I understand that there are some exception cases which doesn't support 1G
large pages on newer CPUs.
I like Dave's example, at the same time I would like to add "pdpe1gb flag" in
the document.
For example, x86 CPUs normally support 4K and 2M (1G if pdpe1gb flag exist).
Masanari
On Tue, Nov 4, 2014 at 3:18 AM, Dave Hansen <dave.hansen@...el.com> wrote:
> On 10/31/2014 09:01 AM, Masanari Iida wrote:
>> --- a/Documentation/vm/hugetlbpage.txt
>> +++ b/Documentation/vm/hugetlbpage.txt
>> @@ -2,7 +2,8 @@
>> The intent of this file is to give a brief summary of hugetlbpage support in
>> the Linux kernel. This support is built on top of multiple page size support
>> that is provided by most modern architectures.
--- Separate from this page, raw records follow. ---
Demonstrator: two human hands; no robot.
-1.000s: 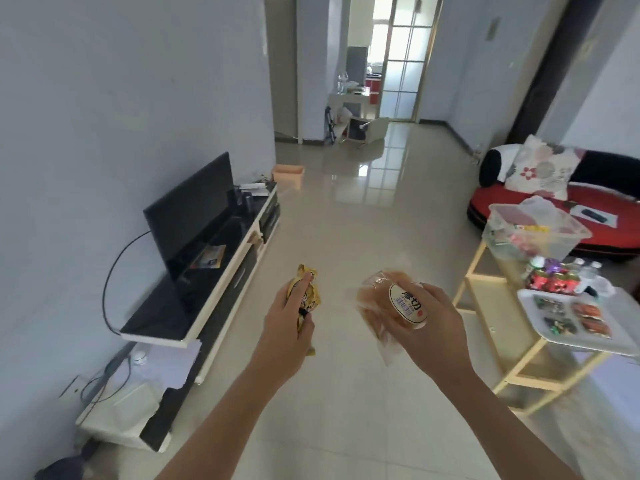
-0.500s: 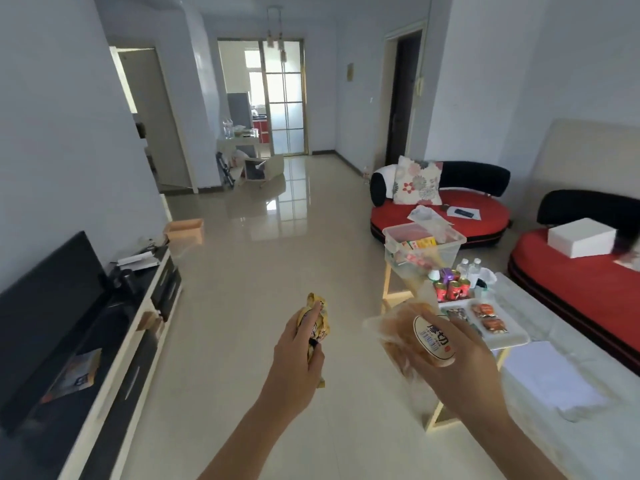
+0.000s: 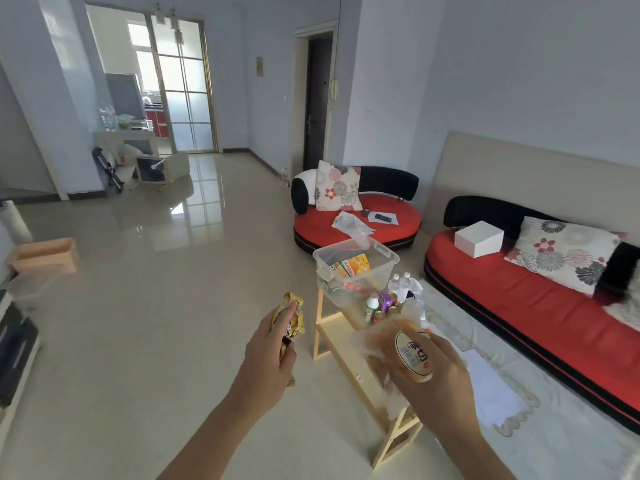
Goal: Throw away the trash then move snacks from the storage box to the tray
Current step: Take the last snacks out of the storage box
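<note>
My left hand (image 3: pixel 268 358) grips a yellow snack wrapper (image 3: pixel 289 315) above the floor. A clear bread bag with a round label (image 3: pixel 412 355) is held in my right hand (image 3: pixel 440 379), low in the middle of the view. Beyond my hands a clear plastic storage box (image 3: pixel 356 271) with an orange packet inside stands on the far end of a light wooden table (image 3: pixel 329 327). Small bottles and cans (image 3: pixel 384 303) stand behind the box. My right hand and the bag hide the tray.
A round red sofa (image 3: pixel 356 216) with a floral cushion sits behind the table. A long red sofa (image 3: pixel 519 292) carrying a white box (image 3: pixel 479 239) runs along the right wall. A small wooden bin (image 3: pixel 45 254) stands at the left. Tiled floor stretches ahead.
The view has swung right, from the TV stand to the sofas and table. Both hands keep their hold on the wrapper and the bread bag, now nearer the table.
</note>
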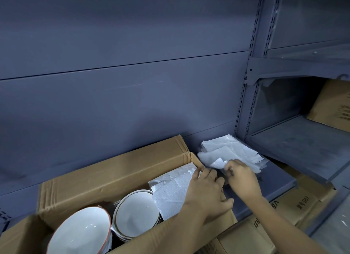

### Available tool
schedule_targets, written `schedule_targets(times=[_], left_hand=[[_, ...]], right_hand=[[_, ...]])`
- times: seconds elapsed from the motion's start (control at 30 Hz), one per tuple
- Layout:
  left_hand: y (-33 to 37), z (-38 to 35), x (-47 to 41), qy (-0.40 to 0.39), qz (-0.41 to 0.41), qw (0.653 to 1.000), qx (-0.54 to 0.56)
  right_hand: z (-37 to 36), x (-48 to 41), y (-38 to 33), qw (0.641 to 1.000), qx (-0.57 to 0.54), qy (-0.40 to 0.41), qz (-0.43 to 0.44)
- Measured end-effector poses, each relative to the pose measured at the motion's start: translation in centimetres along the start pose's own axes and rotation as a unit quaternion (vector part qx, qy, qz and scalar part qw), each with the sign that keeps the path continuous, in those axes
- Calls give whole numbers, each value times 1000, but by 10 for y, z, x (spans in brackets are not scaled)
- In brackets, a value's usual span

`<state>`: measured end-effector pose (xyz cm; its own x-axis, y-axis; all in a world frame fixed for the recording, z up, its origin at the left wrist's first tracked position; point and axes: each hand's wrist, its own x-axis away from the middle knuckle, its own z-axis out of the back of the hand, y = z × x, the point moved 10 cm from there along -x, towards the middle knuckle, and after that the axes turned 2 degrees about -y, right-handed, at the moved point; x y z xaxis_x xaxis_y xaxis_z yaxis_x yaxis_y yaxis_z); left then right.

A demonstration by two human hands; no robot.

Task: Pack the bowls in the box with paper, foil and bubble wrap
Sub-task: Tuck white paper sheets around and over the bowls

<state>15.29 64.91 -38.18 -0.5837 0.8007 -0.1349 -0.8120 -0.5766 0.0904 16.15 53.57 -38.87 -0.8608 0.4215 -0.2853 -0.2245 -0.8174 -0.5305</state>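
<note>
— Cardboard, brown and open at the top: this is the box (106, 180), standing on a grey shelf (265, 180). How much is packed already?

— I think the work is in the middle. Two bowls show inside. One bowl with a reddish rim (81, 233) leans at the near left, and beside it, more to the right, a stack of bowls with a dark rim (136, 214) stands in the box. A crumpled white sheet (172, 193) lies at the right end of the box, next to this stack.

— And the hands?

— The left hand (206, 195) rests on the right edge of the box, fingers spread and stretched toward the sheets. The right hand (242, 178) has its grip pressed together on the corner of one sheet from the pile of wrapping sheets (233, 151), which lies on the shelf just beside the box.

— Is that paper or foil?

— I cannot tell; it is thin, pale and a little shiny.

— What is left?

— In my judgement, the visible bowls are still bare, so they need wrapping or padding, and the box flaps are not closed yet.
</note>
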Motion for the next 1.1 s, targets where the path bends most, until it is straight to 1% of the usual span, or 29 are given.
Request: schedule_targets(times=[0.03,0.1,0.2,0.3,0.4,0.47,0.53,0.77,0.83,0.93,1.03,1.1], left_hand=[[-1,-1,0,-1,1,1000,0],[-1,-2,0,-1,0,1000,-3],[-1,-2,0,-4,3,1000,-5],[-1,-1,1,-10,11,1000,1],[0,0,2,-14,13,1000,3],[1,0,3,-20,14,1000,5],[0,-2,3,-25,12,1000,4],[-1,-2,1,-22,12,1000,-3],[-1,-1,1,-20,15,1000,5],[0,-1,1,-24,16,1000,5],[-1,-1,1,-23,17,1000,2],[-1,-1,1,-23,15,1000,-1]], right_hand=[[9,-1,3,999,-23,28,-7],[17,-1,7,998,-48,39,-21],[12,-2,9,999,-37,-6,-26],[5,-4,8,1000,1,-26,8],[-12,-6,6,995,43,-79,45],[-28,-1,2,987,45,-134,80],[-39,3,2,977,51,-180,97],[-59,6,11,960,18,-265,86],[-61,8,15,960,26,-263,91],[-57,9,24,967,50,-238,77],[-45,7,32,972,134,-184,52],[-40,4,36,976,149,-156,32]])
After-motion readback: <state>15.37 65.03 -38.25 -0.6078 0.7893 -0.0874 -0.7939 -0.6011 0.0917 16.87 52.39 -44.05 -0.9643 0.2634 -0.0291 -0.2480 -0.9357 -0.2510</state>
For example, i386
>> -architecture supports 4K and 4M (2M in PAE mode) page sizes, ia64
>> +architecture supports 4K and 4M (2M in PAE mode) page sizes, x86_64
>> +architecture supports 4K, 2M and 1G (SandyBridge or later) page sizes. ia64
>> architecture supports multiple page sizes 4K, 8K, 64K, 256K, 1M, 4M, 16M,
>> 256M and ppc64 supports 4K and 16M. A TLB is a cache of virtual-to-physical
>> translations. Typically this is a very scarce resource on processor.
>
> I wouldn't mention SandyBridge. Not all x86 CPUs are Intel. :)
>
> Also, what of the Intel CPUs like the Xeon Phi or the Atom cores? I
> have an IvyBridge (>= Sandybridge) mobile CPU in this laptop which does
> not support 1G pages.
>
> I would axe the i386-specific reference and just say something generic like:
>
> For example, x86 CPUs normally support 4K and 2M (1G sometimes).